We are a group of community ecologists interested in understanding mechanisms regulating the structure and functioning of ecological communities. We use a combination of experimentation, field observation, and data syntheses in our research. Below are some sample topics that we study as ecologists.
The relationship between biodiversity and ecosystem functioning (BEF)
The Earth is losing its biodiversity, and understanding how this biodiversity loss impacts ecosystem functioning is an active area of current ecological research. Our lab has done substantial work in this area, contributing to a better understanding of BEF relationships and mechanisms. In particular, we have made considerable effort, combining laboratory experiments, field experiments, and meta-analyses, to elucidate diversity-stability relationships and associated mechanisms across levels of ecological organization and ecosystem types.

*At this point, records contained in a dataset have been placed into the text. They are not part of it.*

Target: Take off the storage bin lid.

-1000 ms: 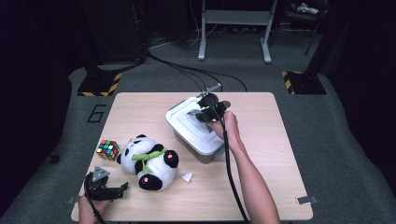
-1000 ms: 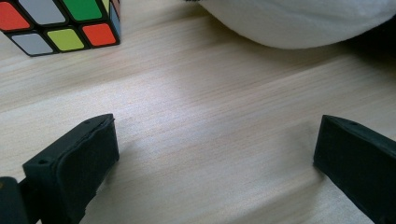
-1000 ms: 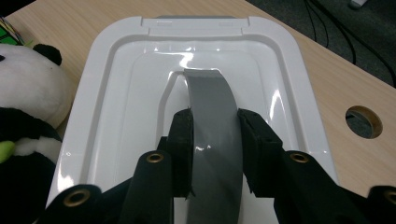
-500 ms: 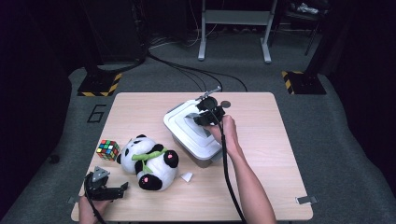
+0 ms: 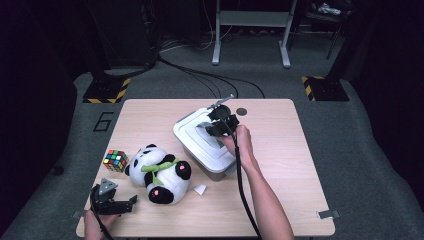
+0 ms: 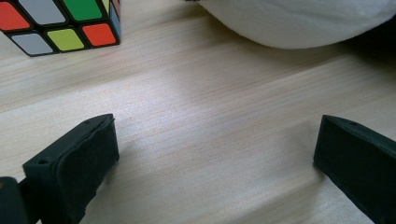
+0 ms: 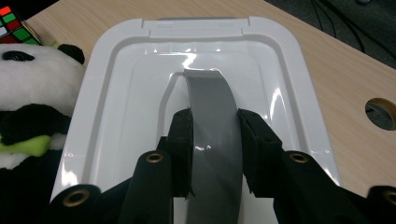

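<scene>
right tongs [image 7: 215, 149]: clamped on lid's grey handle [image 7: 210, 116] (white lid [image 7: 116, 93]) | left tongs [image 6: 215, 154]: wide apart, empty

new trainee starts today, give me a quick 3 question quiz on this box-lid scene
1. True or false: the right gripper is shut on the grey handle of the white box lid.
2. Which lies nearest the left gripper? A) Rubik's cube B) round table hole C) box lid
3. Fill in: the plush toy between cube and box is a ____.

Key: 1 true. 2 A. 3 panda.
</scene>
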Motion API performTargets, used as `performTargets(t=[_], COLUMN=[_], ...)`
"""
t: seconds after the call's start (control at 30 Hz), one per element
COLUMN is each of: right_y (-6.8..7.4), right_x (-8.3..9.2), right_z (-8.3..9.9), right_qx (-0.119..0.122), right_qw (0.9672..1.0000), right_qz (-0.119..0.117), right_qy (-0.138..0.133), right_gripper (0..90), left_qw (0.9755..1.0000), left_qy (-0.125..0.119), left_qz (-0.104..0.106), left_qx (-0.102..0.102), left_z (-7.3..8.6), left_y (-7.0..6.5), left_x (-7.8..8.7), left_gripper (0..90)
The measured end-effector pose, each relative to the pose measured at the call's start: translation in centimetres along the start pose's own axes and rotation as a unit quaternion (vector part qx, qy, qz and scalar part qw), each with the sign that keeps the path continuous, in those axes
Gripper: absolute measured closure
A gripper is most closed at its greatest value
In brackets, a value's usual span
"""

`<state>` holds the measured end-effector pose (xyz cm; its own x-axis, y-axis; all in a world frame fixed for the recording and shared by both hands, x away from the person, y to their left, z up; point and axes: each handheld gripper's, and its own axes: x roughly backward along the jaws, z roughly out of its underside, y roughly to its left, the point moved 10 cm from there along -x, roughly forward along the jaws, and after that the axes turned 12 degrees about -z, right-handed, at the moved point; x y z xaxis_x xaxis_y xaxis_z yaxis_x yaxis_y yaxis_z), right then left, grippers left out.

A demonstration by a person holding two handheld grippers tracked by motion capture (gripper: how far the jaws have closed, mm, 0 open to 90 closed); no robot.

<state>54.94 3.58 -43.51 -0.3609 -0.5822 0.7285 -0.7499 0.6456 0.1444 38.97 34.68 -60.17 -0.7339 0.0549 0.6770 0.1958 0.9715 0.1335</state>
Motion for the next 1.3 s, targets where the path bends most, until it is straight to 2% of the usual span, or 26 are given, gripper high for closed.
performTargets(t=[0.17,0.4,0.47,0.53,0.7,0.87,0.9,1.0,1.07,1.3], right_y=[0.1,0.2,0.3,0.1,-0.2,-0.5,-0.6,-1.1,-1.4,-2.5], right_x=[0.6,2.2,2.6,3.1,4.0,5.2,5.4,6.1,6.7,8.4], right_z=[-0.4,-1.0,-1.1,-1.3,-1.5,-1.4,-1.4,-1.4,-1.2,-0.7], right_qx=[0.003,0.015,0.011,0.025,0.030,0.025,0.026,0.031,0.026,0.011], right_qw=[1.0000,0.9997,0.9997,0.9993,0.9988,0.9985,0.9984,0.9979,0.9977,0.9970], right_qz=[0.004,0.016,0.017,0.023,0.028,0.035,0.037,0.043,0.046,0.056], right_qy=[-0.008,-0.013,-0.017,-0.019,-0.026,-0.032,-0.033,-0.038,-0.041,-0.054], right_gripper=[67.3,67.3,67.3,67.3,67.3,67.2,67.3,67.2,67.2,67.2], left_qw=[1.0000,1.0000,1.0000,1.0000,1.0000,1.0000,1.0000,1.0000,1.0000,1.0000], left_qy=[0.001,0.002,0.000,0.001,0.000,0.004,0.003,0.004,0.004,0.002], left_qz=[0.000,0.001,0.000,0.000,0.000,0.002,0.003,0.000,0.002,-0.001], left_qx=[0.000,0.000,0.000,0.000,-0.001,-0.004,0.001,-0.006,-0.001,-0.007], left_z=[0.0,0.0,0.0,0.0,0.0,0.1,0.1,0.1,0.1,0.1], left_y=[0.0,0.0,0.0,0.0,0.0,0.0,-0.1,0.0,0.0,0.1], left_x=[0.0,0.0,0.0,0.0,0.0,0.1,0.0,0.1,0.1,0.0], left_gripper=[0.0,0.0,0.0,0.0,0.0,0.0,0.0,0.0,0.1,0.1])
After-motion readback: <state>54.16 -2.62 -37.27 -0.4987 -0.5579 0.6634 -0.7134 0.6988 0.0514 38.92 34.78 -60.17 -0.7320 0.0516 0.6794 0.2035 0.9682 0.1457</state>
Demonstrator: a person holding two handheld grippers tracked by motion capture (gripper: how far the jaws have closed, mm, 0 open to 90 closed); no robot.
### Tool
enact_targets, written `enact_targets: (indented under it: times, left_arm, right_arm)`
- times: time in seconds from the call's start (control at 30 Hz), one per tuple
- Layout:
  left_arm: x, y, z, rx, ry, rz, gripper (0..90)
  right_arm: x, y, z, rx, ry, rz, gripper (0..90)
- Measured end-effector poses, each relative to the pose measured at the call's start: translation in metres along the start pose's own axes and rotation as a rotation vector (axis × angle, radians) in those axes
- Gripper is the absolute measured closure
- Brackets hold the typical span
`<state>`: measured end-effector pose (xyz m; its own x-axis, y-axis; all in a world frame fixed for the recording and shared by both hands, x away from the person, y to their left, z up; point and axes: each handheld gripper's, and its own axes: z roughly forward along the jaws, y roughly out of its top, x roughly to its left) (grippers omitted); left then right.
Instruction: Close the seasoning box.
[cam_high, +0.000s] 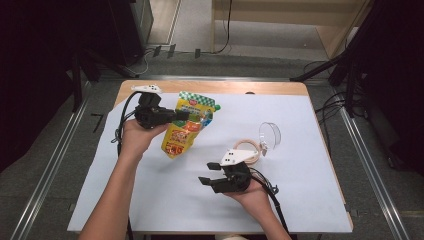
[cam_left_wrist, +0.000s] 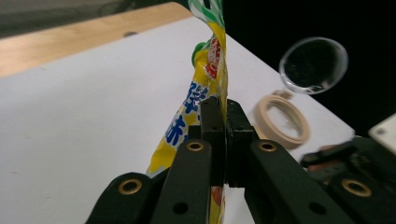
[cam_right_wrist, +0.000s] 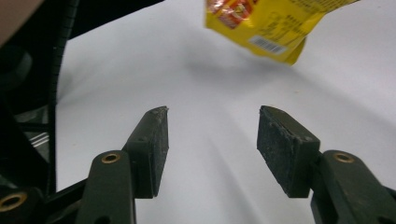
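The yellow snack pouch (cam_high: 186, 126) is held clear of the white worktop (cam_high: 150, 190) at the far left of the scene, its green-checked top edge uppermost and its lower corner hanging toward the sheet. It is pinched by the left gripper (cam_high: 183, 115), whose fingers (cam_left_wrist: 211, 122) are pressed fully together on the pouch's side edge, as seen in the left gripper view. The right gripper (cam_high: 209, 173) is kept low at the near right, its fingers (cam_right_wrist: 285, 144) roughly half open with nothing between them; in the right gripper view the pouch's lower end (cam_right_wrist: 271, 28) hangs ahead of it. Beyond it, at the right, a beige ring (cam_high: 248, 150) lies beside a clear round lid (cam_high: 270, 134), which seem to be hinged together, though that is hard to tell. The step in hand is judged to be the carrying of the lifted pouch. Next, the free lower edge would probably need to be taken by the right gripper, so its fingers must be lined up across that edge before being closed
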<state>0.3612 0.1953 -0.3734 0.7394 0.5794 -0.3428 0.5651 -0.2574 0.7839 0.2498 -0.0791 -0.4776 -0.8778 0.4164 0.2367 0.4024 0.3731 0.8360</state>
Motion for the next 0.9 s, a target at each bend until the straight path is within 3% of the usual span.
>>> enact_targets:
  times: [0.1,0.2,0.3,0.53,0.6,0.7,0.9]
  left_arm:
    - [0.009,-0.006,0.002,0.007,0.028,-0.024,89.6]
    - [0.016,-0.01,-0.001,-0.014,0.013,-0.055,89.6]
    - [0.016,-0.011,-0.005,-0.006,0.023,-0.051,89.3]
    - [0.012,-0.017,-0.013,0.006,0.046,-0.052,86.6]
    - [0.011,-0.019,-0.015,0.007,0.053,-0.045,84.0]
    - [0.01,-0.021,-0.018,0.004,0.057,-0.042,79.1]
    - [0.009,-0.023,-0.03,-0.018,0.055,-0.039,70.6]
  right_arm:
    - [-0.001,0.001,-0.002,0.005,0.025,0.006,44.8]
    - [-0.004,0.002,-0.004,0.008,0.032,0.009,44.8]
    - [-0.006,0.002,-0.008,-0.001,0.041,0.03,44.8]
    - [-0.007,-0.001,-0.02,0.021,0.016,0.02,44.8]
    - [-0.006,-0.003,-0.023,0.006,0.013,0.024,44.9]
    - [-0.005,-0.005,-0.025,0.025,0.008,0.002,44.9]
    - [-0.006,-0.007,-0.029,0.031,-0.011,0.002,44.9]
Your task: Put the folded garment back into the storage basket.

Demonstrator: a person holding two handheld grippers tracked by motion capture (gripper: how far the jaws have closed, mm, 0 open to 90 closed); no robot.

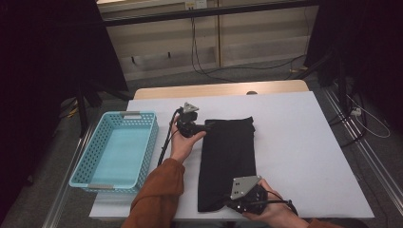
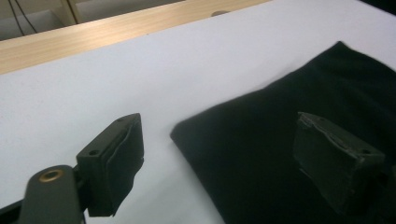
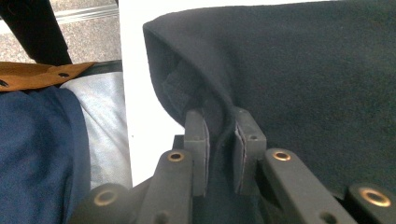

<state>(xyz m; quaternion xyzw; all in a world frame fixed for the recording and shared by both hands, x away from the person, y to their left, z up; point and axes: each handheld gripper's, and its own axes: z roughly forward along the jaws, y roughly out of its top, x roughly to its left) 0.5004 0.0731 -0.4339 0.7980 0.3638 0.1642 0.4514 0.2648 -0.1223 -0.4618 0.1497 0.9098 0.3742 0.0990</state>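
The black cloth lies folded long on the white table; the right gripper pinches its near edge; the left gripper, jaws wide, straddles the far corner ungripped; the basket sits empty, so folding looks half done.

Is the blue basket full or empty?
Empty: the basket shows its bare bottom in the high view, and the black cloth lies on the table beside it.
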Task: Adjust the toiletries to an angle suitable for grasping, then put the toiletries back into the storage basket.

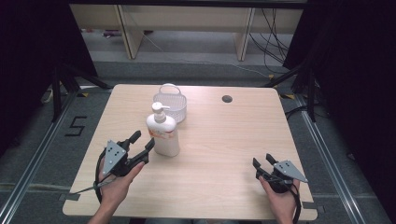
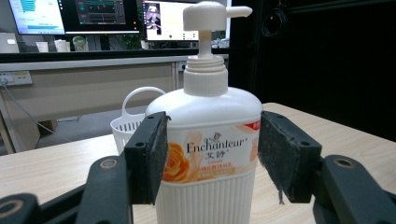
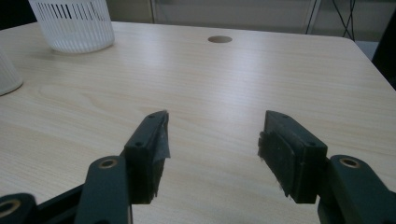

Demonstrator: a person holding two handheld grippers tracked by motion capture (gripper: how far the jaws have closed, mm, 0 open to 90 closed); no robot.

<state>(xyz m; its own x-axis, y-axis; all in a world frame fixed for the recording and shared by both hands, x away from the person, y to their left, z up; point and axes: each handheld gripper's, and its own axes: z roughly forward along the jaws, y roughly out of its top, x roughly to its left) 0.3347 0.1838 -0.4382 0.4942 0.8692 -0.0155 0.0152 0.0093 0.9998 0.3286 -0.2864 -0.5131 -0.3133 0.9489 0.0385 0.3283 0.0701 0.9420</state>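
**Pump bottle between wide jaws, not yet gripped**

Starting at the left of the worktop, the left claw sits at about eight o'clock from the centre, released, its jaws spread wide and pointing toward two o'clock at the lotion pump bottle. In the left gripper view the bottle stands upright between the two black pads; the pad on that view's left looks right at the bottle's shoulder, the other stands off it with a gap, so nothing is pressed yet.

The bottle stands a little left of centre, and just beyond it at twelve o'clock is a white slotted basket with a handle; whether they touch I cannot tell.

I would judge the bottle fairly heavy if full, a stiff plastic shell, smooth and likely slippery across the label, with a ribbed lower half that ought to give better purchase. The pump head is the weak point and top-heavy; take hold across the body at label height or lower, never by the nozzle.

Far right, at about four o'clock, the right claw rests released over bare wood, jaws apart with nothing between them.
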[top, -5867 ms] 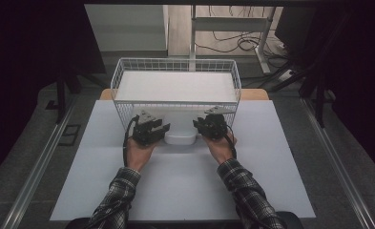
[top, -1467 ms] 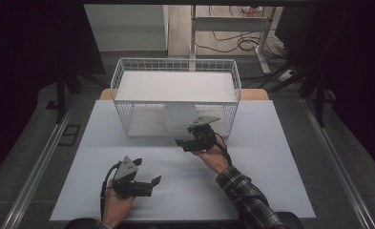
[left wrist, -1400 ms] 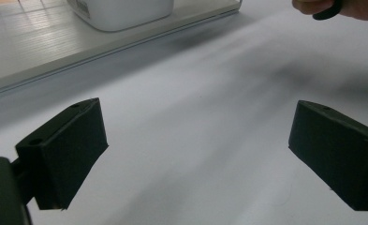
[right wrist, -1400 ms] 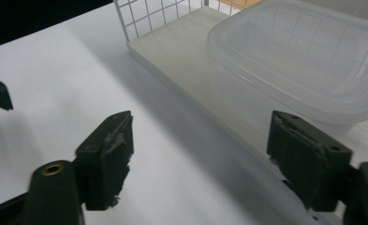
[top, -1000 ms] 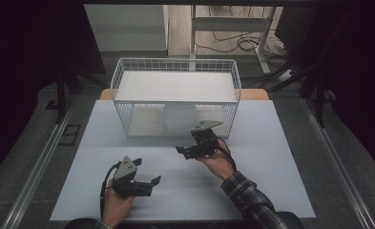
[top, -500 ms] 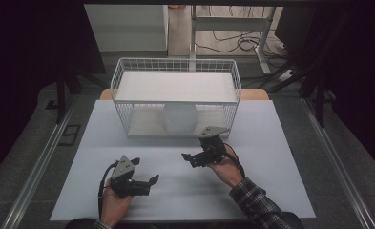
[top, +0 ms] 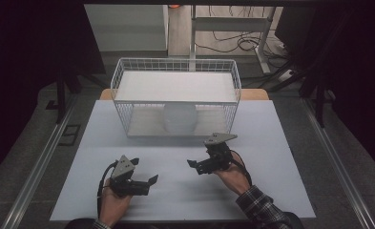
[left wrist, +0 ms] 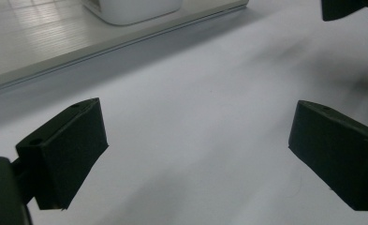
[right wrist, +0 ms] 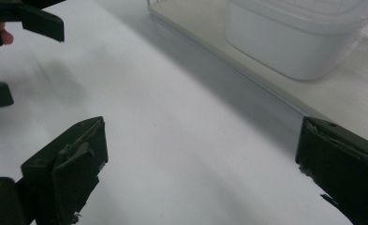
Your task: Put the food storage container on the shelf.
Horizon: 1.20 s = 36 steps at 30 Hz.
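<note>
Now, at the table: a person holds two grippers above a white mat (top: 271,191), both empty.
Container: the white plastic container (top: 179,118) sits on the lower level of the wire basket (top: 175,64) at the far side, behind the open near face, under its white shelf (top: 175,86).
Right gripper: the right gripper (top: 198,164) hovers near the basket's front, its jaws having just been opening, now spread wide with nothing between them.
Left gripper: the left gripper (top: 149,183) waits at the near left, jaws wide, well apart from the container.
Reading: judging by the parted jaws and their distance from the basket, the container looks set down for good.
</note>
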Available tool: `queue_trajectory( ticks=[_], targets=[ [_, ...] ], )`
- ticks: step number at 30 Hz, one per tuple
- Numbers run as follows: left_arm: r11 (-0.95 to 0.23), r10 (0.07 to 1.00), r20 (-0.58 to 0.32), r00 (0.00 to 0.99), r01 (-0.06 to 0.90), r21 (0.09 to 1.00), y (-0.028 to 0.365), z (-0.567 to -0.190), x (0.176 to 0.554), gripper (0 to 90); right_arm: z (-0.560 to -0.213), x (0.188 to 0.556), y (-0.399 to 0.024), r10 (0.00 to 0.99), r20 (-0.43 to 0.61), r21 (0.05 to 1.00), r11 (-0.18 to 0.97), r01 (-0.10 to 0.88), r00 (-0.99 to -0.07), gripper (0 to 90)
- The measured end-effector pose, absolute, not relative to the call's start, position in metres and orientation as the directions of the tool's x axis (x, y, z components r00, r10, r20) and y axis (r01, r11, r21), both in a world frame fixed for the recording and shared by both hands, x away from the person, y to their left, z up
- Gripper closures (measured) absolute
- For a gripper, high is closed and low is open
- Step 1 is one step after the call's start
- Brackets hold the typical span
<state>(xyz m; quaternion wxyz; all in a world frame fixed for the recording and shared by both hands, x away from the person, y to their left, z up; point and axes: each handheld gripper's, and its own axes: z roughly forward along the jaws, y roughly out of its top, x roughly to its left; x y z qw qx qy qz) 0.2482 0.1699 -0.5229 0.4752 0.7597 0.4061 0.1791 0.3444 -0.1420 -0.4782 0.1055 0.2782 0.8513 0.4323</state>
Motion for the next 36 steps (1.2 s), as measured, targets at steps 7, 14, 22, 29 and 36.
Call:
queue_trajectory(
  ticks=[7, 14, 22, 29, 36],
  targets=[
    [-0.213, 0.792, -0.125, 0.598, 0.461, 0.862, 0.176, -0.523, 0.25, 4.1, -0.481, 0.333, -0.154, 0.587, 0.041, 0.793, 0.473, 0.384, -0.809, 0.0],
    [-0.239, 0.789, -0.11, 0.604, 0.468, 0.851, 0.176, -0.521, 0.25, 4.4, -0.481, 0.324, -0.167, 0.599, 0.043, 0.797, 0.462, 0.389, -0.799, 0.0],
    [-0.237, 0.785, -0.12, 0.608, 0.473, 0.848, 0.181, -0.518, 0.249, 4.8, -0.48, 0.316, -0.182, 0.617, 0.039, 0.804, 0.448, 0.391, -0.786, 0.0],
    [-0.246, 0.79, -0.109, 0.604, 0.474, 0.846, 0.184, -0.515, 0.246, 4.7, -0.481, 0.31, -0.194, 0.636, 0.029, 0.804, 0.443, 0.396, -0.771, 0.0],
    [-0.237, 0.803, -0.102, 0.587, 0.472, 0.849, 0.194, -0.513, 0.24, 4.3, -0.481, 0.301, -0.205, 0.649, 0.002, 0.802, 0.454, 0.389, -0.761, 0.0]
  ],
)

Phylogenetic Community Ecology
Phylogenetic community ecology emphasizes the relevance of species evolutionary history for understanding species interactions and patterning of community structure. It has become an exciting field of research that improves our understanding of mechanisms regulating the structure of natural communities. Emphasizing experimental approaches, our lab has provided the first experimental tests of Darwin’s phylogenetic limiting similarity hypothesis and Darwin’s naturalization hypothesis. We have followed up these works with studies of the roles of phylogenetic diversity for priority effects, ecosystem functioning and stability, and studies of global environmental change effects on grassland community assembly from the phylogenetic perspective.
Global change ecology
Many of the Earth’s ecosystems are undergoing extensive environmental change. In collaboration with colleagues in China, we have been investigating the assembly and reassembly of natural grasslands subject to different components of global environmental change. Using the island in the Thousand-Island-Lake in China as a model system, we have also examined the effect of habitat fragmentation on the assembly of plant and microbial communities.
Historical contingency of community assembly
Natural communities do not come to existence all of a sudden but are typically assembled through sequential species colonization events. Using microbial microcosms, we have investigated how a host of ecological factors, such as species dispersal, disturbance, predation, species and phylogenetic diversity, modulate the historical contingency of community assembly. We have also aimed to explore the significance of community assembly history for ecosystem functioning and link species coexistence mechanisms to the context dependency of community assembly.
Experimental evolution
Adaptive radiation is an important evolutionary process that generates biodiversity, but ecological mechanisms regulating adaptive radiation are not well understood. Adopting a community ecology perspective, we have experimentally investigated how different ecological factors, including competition, predation, parasitism, and temporal and spatial niche availability, on the diversification of the bacterium Pseudomonas fluorescens.
Community nanotoxicology
Engineered nanoparticles are widely used in various industries, but current nanotoxicological research has focused on single species. Adopting a community ecology perspective, we have been experimentally investigating how nanoparticles alter species interactions and, in turn, the structure of the impacted communities consisting of bacteria and/or protozoans.